In that same interview, Irsay himself admitted that his repeated statements about his disappointment in the Colts’ winless streak in season openers were creating undue pressure on the team, so much so that his own employees implored him to stop talking about it.

While assessing his team’s poor season recently, Ballard said, “Here’s what we didn’t do a very good job of: We didn’t manage expectations very well at all.”

Is it possible the owner’s stated expectations had something to do with the team’s tendency to make moves that kept it in the mix but didn’t necessarily address its long-term needs? The yearly quarterback carousel — from Jacoby Brissett to Rivers to Wentz to Ryan in four seasons — has produced no postseason victories and could be viewed as an example of the Colts convincing themselves they were closer to a championship than they actually were.

“Three years ago, they said we were a quarterback away,” one prominent Colts player said. “I’ve been hearing that for three years now.”

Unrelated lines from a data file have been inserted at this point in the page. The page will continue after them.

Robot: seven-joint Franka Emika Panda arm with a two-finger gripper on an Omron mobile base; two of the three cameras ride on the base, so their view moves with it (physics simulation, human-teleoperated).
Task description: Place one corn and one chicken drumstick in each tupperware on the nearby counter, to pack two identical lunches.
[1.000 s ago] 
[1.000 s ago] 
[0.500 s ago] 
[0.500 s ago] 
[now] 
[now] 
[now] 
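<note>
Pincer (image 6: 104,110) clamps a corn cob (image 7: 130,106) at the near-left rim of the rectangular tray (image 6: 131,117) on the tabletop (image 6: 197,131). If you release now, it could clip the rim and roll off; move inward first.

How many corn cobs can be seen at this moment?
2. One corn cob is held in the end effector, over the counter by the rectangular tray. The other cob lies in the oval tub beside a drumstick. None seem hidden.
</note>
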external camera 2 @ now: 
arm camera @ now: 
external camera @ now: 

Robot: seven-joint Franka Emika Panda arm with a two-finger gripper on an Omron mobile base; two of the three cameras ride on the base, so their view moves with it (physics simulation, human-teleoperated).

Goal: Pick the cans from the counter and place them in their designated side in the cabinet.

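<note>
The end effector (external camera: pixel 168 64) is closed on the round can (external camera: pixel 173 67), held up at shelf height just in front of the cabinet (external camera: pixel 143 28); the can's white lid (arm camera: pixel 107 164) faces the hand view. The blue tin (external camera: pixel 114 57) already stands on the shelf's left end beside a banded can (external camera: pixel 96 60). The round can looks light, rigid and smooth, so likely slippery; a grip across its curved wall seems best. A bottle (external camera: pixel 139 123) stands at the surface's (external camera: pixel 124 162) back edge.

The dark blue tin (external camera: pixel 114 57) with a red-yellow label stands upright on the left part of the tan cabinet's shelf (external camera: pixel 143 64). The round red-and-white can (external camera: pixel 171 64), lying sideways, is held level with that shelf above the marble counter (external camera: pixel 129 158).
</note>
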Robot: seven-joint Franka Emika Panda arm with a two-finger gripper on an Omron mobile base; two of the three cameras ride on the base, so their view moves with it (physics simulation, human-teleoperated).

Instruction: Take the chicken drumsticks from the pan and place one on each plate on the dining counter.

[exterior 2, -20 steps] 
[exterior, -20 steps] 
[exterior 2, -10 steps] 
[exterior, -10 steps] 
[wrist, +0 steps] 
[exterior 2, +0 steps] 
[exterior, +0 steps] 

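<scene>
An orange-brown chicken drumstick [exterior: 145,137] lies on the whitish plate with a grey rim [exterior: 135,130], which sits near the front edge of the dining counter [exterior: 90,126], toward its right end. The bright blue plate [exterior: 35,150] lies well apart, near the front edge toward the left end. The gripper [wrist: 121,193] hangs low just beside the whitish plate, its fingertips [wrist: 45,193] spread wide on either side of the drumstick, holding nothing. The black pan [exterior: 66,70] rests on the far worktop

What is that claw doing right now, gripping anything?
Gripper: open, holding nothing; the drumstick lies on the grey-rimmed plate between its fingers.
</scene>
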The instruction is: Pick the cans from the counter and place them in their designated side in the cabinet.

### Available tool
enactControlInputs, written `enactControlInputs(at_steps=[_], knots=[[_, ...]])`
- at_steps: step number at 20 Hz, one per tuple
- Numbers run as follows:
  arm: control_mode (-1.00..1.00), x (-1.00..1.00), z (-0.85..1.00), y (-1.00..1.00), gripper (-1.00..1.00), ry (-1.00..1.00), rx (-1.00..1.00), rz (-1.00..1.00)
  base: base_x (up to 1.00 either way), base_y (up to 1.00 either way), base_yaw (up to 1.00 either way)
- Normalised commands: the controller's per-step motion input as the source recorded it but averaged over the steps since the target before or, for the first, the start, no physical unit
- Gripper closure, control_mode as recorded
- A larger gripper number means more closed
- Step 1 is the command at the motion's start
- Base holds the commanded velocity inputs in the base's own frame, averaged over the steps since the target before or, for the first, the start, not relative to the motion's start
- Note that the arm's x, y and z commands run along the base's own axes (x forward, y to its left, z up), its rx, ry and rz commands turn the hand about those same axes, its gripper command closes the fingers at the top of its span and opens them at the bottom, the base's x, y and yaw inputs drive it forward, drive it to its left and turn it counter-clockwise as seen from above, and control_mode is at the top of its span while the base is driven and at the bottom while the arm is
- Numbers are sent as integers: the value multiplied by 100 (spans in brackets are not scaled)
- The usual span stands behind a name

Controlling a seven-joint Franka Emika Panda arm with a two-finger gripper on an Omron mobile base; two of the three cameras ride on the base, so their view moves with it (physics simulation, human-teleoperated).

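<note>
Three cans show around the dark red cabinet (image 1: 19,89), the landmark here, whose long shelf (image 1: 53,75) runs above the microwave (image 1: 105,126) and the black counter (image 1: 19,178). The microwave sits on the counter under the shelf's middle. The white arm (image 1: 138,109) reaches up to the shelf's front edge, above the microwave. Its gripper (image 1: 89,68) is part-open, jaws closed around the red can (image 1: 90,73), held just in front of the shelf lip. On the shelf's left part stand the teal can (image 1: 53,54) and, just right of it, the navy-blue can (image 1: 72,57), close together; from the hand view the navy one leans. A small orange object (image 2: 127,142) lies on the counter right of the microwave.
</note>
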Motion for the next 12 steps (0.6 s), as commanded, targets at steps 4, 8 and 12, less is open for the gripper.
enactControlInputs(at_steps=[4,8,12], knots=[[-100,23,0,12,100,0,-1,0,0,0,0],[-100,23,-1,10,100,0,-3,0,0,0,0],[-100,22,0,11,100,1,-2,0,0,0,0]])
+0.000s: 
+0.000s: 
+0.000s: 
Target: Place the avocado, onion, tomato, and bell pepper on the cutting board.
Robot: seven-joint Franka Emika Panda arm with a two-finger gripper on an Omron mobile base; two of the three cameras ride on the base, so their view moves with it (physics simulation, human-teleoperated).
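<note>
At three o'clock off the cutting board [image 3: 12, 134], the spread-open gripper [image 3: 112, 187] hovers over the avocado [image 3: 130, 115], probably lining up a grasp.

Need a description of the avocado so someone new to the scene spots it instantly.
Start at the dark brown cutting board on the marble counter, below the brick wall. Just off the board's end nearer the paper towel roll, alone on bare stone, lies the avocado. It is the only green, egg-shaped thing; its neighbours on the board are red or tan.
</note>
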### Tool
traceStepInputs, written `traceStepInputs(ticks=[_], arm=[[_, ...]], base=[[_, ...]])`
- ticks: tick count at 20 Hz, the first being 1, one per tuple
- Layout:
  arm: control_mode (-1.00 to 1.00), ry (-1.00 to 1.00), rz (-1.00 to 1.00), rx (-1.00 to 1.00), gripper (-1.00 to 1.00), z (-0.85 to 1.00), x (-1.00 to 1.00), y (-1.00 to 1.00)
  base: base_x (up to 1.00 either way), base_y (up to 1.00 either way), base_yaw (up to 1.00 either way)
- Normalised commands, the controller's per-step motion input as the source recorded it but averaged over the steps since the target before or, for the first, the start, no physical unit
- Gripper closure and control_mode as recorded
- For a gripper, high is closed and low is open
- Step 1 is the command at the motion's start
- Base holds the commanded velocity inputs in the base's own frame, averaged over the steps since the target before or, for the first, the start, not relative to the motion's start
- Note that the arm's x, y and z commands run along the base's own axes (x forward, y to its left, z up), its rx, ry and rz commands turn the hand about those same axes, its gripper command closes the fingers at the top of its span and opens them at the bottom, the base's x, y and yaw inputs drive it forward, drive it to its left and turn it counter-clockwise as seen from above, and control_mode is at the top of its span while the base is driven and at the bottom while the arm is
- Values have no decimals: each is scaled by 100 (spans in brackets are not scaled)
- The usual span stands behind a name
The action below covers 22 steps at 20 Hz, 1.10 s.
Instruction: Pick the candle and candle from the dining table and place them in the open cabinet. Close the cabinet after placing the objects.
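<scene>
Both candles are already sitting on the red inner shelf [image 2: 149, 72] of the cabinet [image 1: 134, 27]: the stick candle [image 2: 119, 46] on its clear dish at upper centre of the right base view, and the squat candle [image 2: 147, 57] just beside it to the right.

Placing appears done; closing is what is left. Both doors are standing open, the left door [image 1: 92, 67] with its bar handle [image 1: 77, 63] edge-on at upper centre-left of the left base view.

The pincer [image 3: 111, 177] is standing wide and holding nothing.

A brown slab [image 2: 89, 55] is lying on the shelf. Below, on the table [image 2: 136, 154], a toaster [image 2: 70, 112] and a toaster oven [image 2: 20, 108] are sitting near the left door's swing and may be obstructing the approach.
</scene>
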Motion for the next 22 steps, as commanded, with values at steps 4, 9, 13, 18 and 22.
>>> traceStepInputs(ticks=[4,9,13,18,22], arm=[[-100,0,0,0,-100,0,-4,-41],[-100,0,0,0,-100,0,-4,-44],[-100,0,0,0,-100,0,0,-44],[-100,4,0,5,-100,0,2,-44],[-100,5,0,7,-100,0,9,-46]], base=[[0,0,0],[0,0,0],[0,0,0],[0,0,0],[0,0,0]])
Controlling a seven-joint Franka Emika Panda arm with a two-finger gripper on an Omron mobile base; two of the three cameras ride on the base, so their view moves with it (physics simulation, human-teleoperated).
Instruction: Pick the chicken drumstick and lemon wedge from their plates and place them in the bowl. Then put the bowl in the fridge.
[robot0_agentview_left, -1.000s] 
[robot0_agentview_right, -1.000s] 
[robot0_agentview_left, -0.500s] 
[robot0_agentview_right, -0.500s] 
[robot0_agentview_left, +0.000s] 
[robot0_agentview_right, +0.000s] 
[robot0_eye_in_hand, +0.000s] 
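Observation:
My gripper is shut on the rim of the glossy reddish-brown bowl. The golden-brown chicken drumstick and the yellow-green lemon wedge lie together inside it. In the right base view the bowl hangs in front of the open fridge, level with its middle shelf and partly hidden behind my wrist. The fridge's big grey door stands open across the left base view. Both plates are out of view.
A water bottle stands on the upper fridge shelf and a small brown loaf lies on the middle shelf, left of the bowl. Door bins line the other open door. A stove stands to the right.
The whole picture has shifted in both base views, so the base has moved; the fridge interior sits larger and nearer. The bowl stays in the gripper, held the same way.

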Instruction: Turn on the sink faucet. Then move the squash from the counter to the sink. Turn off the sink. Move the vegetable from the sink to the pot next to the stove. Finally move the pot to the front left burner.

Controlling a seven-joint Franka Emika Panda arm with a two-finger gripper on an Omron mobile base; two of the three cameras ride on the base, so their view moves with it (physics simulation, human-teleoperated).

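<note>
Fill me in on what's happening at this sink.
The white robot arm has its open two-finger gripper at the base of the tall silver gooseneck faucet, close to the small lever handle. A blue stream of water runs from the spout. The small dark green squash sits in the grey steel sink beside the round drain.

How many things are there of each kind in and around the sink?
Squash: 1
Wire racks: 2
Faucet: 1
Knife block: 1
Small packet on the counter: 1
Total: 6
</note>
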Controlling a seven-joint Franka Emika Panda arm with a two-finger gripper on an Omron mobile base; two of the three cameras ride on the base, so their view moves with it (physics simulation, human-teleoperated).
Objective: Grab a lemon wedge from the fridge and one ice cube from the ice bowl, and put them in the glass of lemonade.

Irsay has never been afraid to speak his mind, something he demonstrated in October with his sharp criticism of fellow owner Daniel Snyder of the Washington Commanders. Irsay was the first owner to publicly state the NFL should consider removing the controversial longtime Washington owner, a statement he made while the league awaited a report into the Commanders’ alleged workplace misconduct and financial improprieties.

“I believe it’s in the best interest of the National Football League that we look at this squarely in the eyes and deal with it,” Irsay said, before pulling back a bit on those statements last month.

Irsay has also been outspoken about his personal demons, acknowledging his history of addiction and spinning it into a positive with the team’s “Kick the Stigma” initiative that has awarded more than $4 million in funding for Indiana projects and programs in the mental-health space.

His transparency and availability have always made him unique among his peer group of billionaire owners. He’s as likely to strum a guitar with the Jim Irsay Band (yes, he has a band) as he is to speak out on the direction of the NFL, all of which has endeared him to fans.

In so many ways, the current generation of Colts ownership is different from the last.

Irsay has always strived to run his team in a manner different from his mercurial father, Bob. Whereas Jim Irsay has had a history of displaying great patience, Bob Irsay once fired coach Howard Schnellenberger in the first month of the 1974 season. The elder Irsay delivered the news to the team in the locker room in the immediate aftermath of a game, telling his players before bothering to break the news to their suddenly former coach.

Jim Irsay, conversely, showed great restraint in dealing with the interpersonal conflicts between former coach Chuck Pagano and GM Ryan Grigson that spanned multiple seasons — a dispute that led the team to employ a therapist to try to resolve the issues in the relationship.

The son had a front-row seat for all of his father’s impulsive moves, and he has generally governed himself in a much different way. That’s partly why Irsay has pushed back on characterizations of the Saturday hire.

“I mean, to think that Jeff was hired because he is some alumni buddy,” Irsay said, “that’s the farthest thing from the truth.”

At the same time, the Colts — who haven’t won a playoff game since 2018 — seem stuck in a rut, consistently falling short of expectations. And that is wearing on the 63-year-old Irsay, making it more difficult for him to stand pat.

In a message addressed to fans two weeks ago, Irsay wrote, “I share your frustration. I can’t stand losing, and I hate letting down our fans, and we had too much of both last year. But please know this — no one is more unsatisfied than I am. No one has higher expectations than I do.”

How far is Irsay willing to go to ensure those expectations are met? Over the past year, that’s a question that has become much more difficult to answer.